Calek, Anna-Katharina; Widmer, Jonas; Fasser, Marie-Rosa; Farshad, Mazda.
Afiliación
  • Calek AK; Department of Orthopedics, Balgrist University Hospital, University of Zurich, Forchstrasse 340, CH-8008, Zurich, Switzerland; Spine Biomechanics, Department of Orthopedic Surgery, Balgrist University Hospital, University of Zurich, Lengghalde 5, CH-8008, Zurich, Switzerland. Electronic address: ann
  • Widmer J; Spine Biomechanics, Department of Orthopedic Surgery, Balgrist University Hospital, University of Zurich, Lengghalde 5, CH-8008, Zurich, Switzerland.
  • Fasser MR; Spine Biomechanics, Department of Orthopedic Surgery, Balgrist University Hospital, University of Zurich, Lengghalde 5, CH-8008, Zurich, Switzerland.
  • Farshad M; Department of Orthopedics, Balgrist University Hospital, University of Zurich, Forchstrasse 340, CH-8008, Zurich, Switzerland; University Spine Center Zurich, Balgrist University Hospital, University of Zurich, Forchstrasse 340, CH-8008, Zurich, Switzerland.
Spine J ; 23(11): 1730-1737, 2023 Nov.
Article en En | MEDLINE | ID: mdl-37451550
ABSTRACT
BACKGROUND CONTEXT Posterior decompression with spinal instrumentation and fusion is associated with well-known complications. Alternatives that include decompression and restoration of native stability of the motion segment without fusion continue to be explored, however, an ideal solution has yet to be identified.

PURPOSE:

The aim of this study was to test two different synthetic lumbar vertebral stabilization techniques that can be used after unilateral total facetectomy.

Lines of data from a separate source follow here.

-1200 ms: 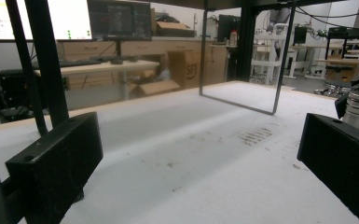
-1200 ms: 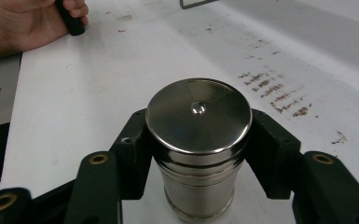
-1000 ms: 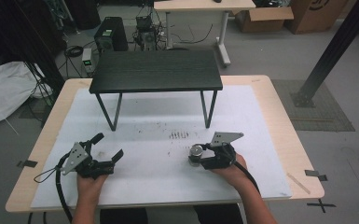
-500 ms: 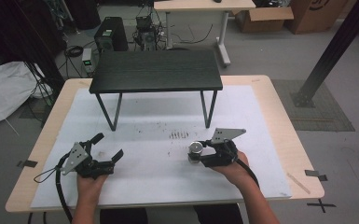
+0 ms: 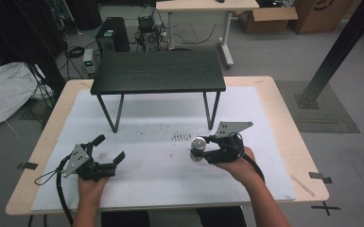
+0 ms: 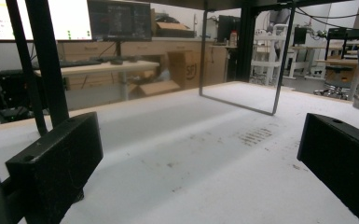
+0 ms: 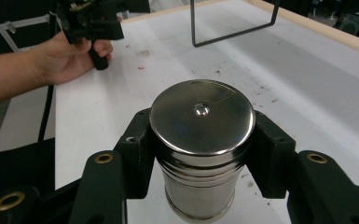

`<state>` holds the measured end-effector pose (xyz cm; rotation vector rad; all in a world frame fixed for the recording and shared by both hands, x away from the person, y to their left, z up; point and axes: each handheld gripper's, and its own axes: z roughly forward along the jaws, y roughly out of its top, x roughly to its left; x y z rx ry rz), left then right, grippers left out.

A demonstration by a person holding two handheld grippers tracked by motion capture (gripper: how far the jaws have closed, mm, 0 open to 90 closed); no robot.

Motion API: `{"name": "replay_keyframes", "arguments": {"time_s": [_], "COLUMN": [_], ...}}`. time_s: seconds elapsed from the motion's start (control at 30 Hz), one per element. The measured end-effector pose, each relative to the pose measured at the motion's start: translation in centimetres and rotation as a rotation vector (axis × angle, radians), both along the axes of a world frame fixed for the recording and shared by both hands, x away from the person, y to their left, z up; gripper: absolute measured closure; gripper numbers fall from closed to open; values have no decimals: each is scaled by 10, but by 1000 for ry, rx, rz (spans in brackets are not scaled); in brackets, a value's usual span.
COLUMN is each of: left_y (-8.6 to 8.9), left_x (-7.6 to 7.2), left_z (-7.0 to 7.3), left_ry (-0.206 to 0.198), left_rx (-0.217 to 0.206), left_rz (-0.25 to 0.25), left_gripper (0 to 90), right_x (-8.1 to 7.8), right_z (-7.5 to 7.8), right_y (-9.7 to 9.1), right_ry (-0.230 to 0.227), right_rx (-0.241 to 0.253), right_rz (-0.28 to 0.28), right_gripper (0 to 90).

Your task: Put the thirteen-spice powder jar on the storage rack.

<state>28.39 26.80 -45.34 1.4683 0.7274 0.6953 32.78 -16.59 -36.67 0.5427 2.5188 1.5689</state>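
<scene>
Over the white table (image 5: pixel 160 189) our right gripper (image 7: pixel 200 140) had its jaws clamped on a steel canister (image 7: pixel 201 140), slick and stiff, probably hefty, so we gripped just under the lid; left gripper (image 5: pixel 105 150) sat open.

Pretty clearly a lab or workshop space is being shown here: a PC tower (image 5: pixel 113 34) and tangled cables (image 5: pixel 146 23) are being kept on the bare concrete floor (image 5: pixel 283 52), cardboard boxes (image 5: pixel 269 19) are being stacked nearby, and lit monitors (image 6: pixel 74 18) are being run on desks.
</scene>
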Motion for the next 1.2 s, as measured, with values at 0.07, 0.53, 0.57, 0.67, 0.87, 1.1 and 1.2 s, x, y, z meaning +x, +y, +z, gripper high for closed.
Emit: {"name": "replay_keyframes", "arguments": {"time_s": [0.07,0.53,0.57,0.67,0.87,1.1,1.2], "left_y": [0,0,0,0,0,0,0], "left_x": [0,0,0,0,0,0,0], "left_z": [0,0,0,0,0,0,0], "left_ry": [0,0,0,0,0,-1,-1], "left_rx": [-1,0,0,0,-1,0,0], "left_rz": [0,1,1,1,0,0,0], "left_gripper": [4,4,4,4,4,5,5], "right_x": [0,6,7,9,12,21,25], "right_z": [6,43,46,57,77,91,96], "right_y": [0,1,2,3,8,14,15], "right_ry": [3,-3,-4,-1,-7,-7,-3], "right_rx": [4,4,5,15,15,0,0], "right_rz": [4,31,32,41,55,66,65], "right_gripper": [487,487,487,487,487,487,488]}}
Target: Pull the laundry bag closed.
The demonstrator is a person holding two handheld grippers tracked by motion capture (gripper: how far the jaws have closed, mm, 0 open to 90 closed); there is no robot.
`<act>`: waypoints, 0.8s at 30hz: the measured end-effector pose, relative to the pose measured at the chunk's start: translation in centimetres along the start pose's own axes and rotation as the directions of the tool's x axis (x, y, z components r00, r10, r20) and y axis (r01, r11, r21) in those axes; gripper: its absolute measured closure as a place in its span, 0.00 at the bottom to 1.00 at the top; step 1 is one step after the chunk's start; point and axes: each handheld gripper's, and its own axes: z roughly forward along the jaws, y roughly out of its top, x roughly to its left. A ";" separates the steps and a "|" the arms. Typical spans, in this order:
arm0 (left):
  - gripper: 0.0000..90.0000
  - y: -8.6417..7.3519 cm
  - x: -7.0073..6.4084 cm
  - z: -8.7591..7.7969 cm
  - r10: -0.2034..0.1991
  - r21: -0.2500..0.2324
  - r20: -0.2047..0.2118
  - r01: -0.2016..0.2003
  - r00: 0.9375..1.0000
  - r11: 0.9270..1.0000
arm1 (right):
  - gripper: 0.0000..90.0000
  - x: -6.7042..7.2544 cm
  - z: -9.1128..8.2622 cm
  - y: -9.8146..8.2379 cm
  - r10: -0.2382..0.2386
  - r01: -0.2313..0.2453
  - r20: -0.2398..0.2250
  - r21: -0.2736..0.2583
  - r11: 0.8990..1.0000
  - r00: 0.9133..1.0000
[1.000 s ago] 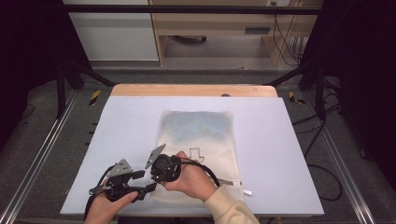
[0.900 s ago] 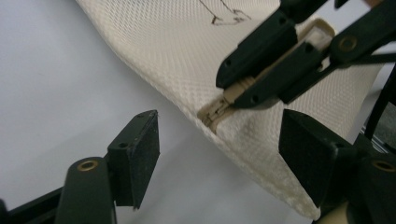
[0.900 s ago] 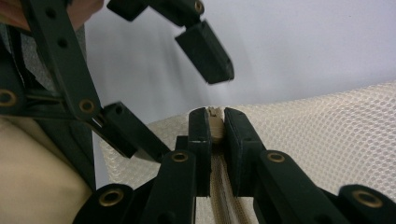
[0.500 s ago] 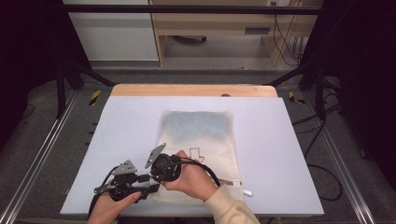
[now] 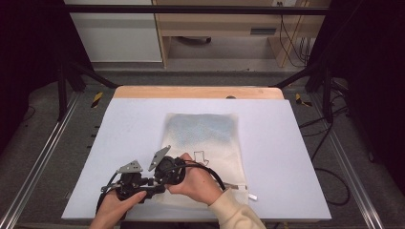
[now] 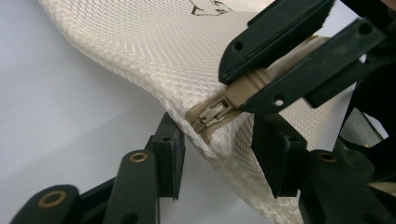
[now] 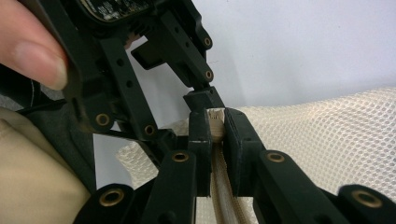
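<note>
A cream mesh bag lies flat on the white table, its zipper along the near edge. My right gripper is shut on the beige zipper tape at the bag's near-left corner and lifts it slightly. My left gripper has just been closing. Its pads straddle that corner, with the zipper slider just above the gap, but they do not press on it. In the high view the left gripper and the right gripper meet at the front left of the bag.
A small white tag lies off the bag's near-right corner. A wooden strip borders the table's far edge. Metal frame rails run along both sides, and cables trail on the floor at the right.
The left gripper has edged right toward the bag's corner and its jaws have drawn closer together. The right gripper has kept its hold and place.
</note>
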 end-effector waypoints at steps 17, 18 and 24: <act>0.75 -0.2 0.8 1.1 -0.014 0.016 0.042 0.014 0.999 1.000 | 0.91 0.0 0.2 -0.1 -0.011 0.011 -0.005 0.002 1.000 1.000; 0.76 -0.2 0.8 1.1 -0.012 0.017 0.039 0.011 0.999 1.000 | 0.91 0.0 0.3 -0.1 -0.011 0.011 -0.006 0.002 1.000 1.000; 0.73 -0.2 0.7 1.4 -0.002 0.021 0.031 0.001 1.000 1.000 | 0.91 0.0 0.2 -0.1 -0.004 0.004 -0.007 0.010 1.000 1.000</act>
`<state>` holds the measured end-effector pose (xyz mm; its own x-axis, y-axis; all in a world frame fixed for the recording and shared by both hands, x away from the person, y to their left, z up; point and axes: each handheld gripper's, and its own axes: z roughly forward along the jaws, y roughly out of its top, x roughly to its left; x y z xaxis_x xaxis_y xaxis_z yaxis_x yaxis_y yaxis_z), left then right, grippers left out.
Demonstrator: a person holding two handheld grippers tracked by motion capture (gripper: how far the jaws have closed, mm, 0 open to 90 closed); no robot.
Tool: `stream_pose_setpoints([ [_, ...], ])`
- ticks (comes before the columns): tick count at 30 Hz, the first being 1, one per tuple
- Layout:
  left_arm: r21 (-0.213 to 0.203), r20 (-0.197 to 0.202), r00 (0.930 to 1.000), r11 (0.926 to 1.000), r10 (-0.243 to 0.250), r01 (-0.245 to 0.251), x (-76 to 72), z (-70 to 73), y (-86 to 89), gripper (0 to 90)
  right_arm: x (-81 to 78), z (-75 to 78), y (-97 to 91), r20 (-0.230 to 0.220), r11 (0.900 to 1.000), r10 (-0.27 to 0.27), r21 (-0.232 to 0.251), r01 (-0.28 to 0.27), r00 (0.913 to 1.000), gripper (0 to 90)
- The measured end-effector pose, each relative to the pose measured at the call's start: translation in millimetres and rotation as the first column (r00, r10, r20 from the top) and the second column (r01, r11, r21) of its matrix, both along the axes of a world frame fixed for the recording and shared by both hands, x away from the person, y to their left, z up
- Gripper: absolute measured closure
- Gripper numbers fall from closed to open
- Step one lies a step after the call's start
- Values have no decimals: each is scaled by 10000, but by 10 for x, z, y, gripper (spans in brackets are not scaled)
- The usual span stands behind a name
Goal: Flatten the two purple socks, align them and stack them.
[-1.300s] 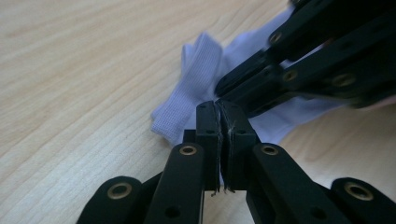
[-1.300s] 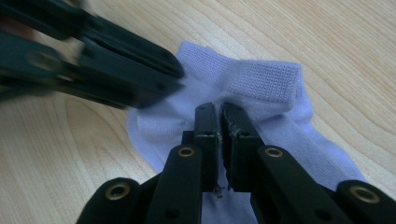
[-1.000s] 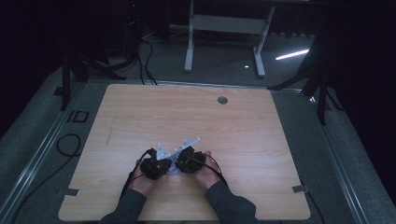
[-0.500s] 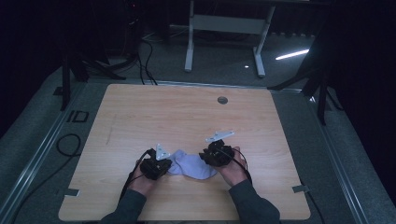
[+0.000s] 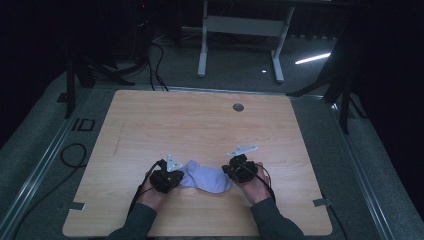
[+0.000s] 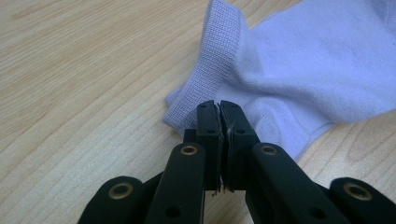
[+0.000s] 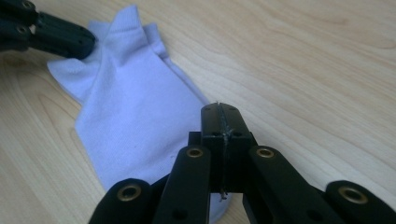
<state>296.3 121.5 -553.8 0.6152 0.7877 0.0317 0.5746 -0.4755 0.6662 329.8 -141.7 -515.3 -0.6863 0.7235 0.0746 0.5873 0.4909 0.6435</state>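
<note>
While sock (image 5: 205, 177) lies between them, left tongs (image 6: 218, 108) pinch cuff, right tongs (image 7: 220, 112) closed at toe.

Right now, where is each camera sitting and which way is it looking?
High view: above the table, looking forward and down; forearms, left hand-held gripper, right hand-held gripper.
Left gripper view: rides that gripper, looks along its shut jaws pinching the sock cuff.
Right gripper view: rides its gripper, jaws shut at the sock's other end.
All share the sock.
</note>
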Motion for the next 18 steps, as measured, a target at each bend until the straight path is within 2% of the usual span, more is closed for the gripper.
stream_pose_setpoints([
  [1, 0, 0, 10000, 10000, 0, 0, 0, 0, 0, 869, 0, 0, 0, 0, 10000, 0, 0, 0, 10000, 897],
  [3, -10, -5, 10000, 10000, 11, -11, 1, 0, 0, 869, -24, 23, -41, -1, 9997, -50, 233, 50, 10000, 742],
  [5, 1, 0, 10000, 10000, 26, -26, -1, 0, -2, 869, -50, 1, -35, -42, 9996, -12, 280, 13, 10000, 650],
  [7, 1, 7, 10000, 10000, 41, -41, -2, 0, -4, 869, -62, -20, -23, -90, 9997, 3, 253, -1, 10000, 641],
  [8, -11, 17, 10000, 10000, 54, -54, -3, -1, -6, 869, -74, -79, 6, -311, 9999, 126, 108, -122, 9994, 634],
  [10, 3, 16, 10000, 10000, 39, -39, -3, -1, -4, 869, -76, -149, 41, -453, 9995, 83, -314, -98, 9989, 646],
  [12, 2, 17, 10000, 10000, 33, -33, -4, -1, -3, 870, -72, -194, 50, -569, 9989, 123, -454, -149, 9983, 773],
  [14, -7, 17, 10000, 10000, 24, -23, -4, -2, -1, 869, -75, -177, 35, -496, 9990, 45, -452, -68, 9988, 849],
  [18, -11, 2, 10000, 10000, 31, -31, -8, -2, -1, 870, -73, -49, -34, -165, 9992, -162, -379, 156, 9997, 856],
])
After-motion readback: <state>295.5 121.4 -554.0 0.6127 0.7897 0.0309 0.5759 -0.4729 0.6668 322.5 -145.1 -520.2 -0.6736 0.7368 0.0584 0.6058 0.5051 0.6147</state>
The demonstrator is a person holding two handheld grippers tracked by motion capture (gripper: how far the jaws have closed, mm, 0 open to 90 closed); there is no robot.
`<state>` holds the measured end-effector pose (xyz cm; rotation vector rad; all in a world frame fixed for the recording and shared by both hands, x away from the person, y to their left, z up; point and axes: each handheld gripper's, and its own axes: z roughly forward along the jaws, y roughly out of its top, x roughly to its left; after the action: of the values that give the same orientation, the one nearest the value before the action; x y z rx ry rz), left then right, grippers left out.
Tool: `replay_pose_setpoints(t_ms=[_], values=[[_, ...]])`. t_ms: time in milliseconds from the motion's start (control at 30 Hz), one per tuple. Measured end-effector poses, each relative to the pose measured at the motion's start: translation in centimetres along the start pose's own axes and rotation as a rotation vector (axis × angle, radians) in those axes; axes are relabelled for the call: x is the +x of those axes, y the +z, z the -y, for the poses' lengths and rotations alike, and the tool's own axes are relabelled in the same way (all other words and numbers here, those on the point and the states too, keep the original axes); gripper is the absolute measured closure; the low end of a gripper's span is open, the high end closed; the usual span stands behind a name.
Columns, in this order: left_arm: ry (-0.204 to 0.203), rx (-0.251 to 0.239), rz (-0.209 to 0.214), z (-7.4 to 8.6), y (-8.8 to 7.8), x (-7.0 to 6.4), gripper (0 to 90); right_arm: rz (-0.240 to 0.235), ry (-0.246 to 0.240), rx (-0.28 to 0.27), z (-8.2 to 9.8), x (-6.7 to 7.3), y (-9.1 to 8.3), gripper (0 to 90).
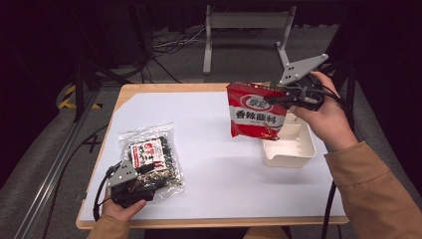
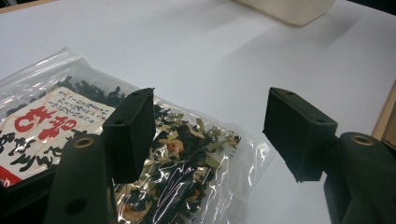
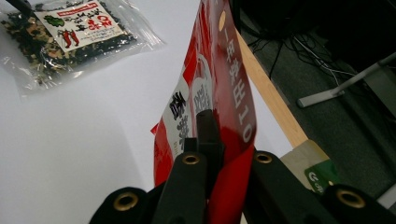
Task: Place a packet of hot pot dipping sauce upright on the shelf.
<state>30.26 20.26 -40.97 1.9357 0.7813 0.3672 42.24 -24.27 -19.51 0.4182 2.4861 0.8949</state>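
Observation:
A red snack packet with white characters hangs in the air over the left end of the cream bin. My right gripper is shut on the packet's upper right edge; in the right gripper view the red packet is pinched between the jaws. A clear bag of dark dried bits with a red and white label lies flat at the table's left. My left gripper rests at the bag's near edge, open, with its jaws apart over the clear bag's corner.
The white table top has a wooden edge. The cream bin's corner is far ahead of the left gripper. Beyond the table are a grey metal stand, cables on the floor and a rail at the left.

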Motion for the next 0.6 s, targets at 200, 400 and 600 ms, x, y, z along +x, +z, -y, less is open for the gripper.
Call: replay_pose_setpoints(t_ms=[200,400,600], values=[[0.0,0.002,0.0,0.0,0.0,0.1,34.5,0.019,0.005,-0.008,0.9,-1.2,-0.3,88.6],[0.0,0.003,0.0,0.0,0.0,0.1,34.4,0.035,0.024,-0.014,2.2,-2.7,-0.5,88.6],[-0.008,-0.001,-0.007,0.2,-0.3,0.1,34.5,0.055,0.029,-0.022,3.4,-4.1,-0.6,88.6]])
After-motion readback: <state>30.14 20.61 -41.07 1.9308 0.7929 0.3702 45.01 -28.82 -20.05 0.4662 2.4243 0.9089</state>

STUDY

DESIGN:

Biomechanical cadaveric study.

METHODS:

Twelve spinal segments were biomechanically tested after unilateral total facetectomy and stabilized with a FiberTape cerclage. The cerclage was pulled through the superior and inferior spinous process (interspinous technique) or through the spinous process and around both laminae (spinolaminar technique). The specimens were tested after (1) unilateral total facetectomy, (2) interspinous vertebropexy and (3) spinolaminar vertebropexy. The segments were loaded in flexion-extension (FE), lateral shear (LS), lateral bending (LB), anterior shear (AS) and axial rotation (AR).

RESULTS:

Unilateral facetectomy increased native ROM in FE by 10.6% (7.6%-12.6%), in LS by 25.8% (18.7%-28.4%), in LB 7.5% (4.6%-12.7%), in AS 39.4% (22.6%-49.2%), and in AR by 27.2% (15.8%-38.6%). Interspinous vertebropexy significantly reduced ROM after unilateral facetectomy in FE by 73% (p=.001), in LS by 23% (p=.001), in LB by 13% (p=.003), in AS by 16% (p=.007), and in AR by 20% (p=.001). In FE and LS the ROM was lower than in the baseline/native condition. In AS and AR, the baseline ROM was not reached by 17% and 1%, respectively. Spinolaminar vertebropexy significantly reduced ROM after unilateral facetectomy in FE by 74% (p=.001), in LS by 24% (p=.001), in LB by 13% (p=.003), in AS by 28% (p=.004), and in AR by 15 % (p=.001). Baseline ROM was not reached by 9% in AR.

CONCLUSION:

Interspinous vertebropexy seems to sufficiently counteract destabilization after unilateral total facetectomy, and limits range of motion in flexion and extension while avoiding full segmental immobilization. Spinolaminar vertebropexy additionally restores native anteroposterior stability, allowing satisfactory control of shear forces after facetectomy. CLINICAL

SIGNIFICANCE:

Lumbar vertebropexy seems promising to counteract the destabilizating effect of facetectomy by targeted stabilization.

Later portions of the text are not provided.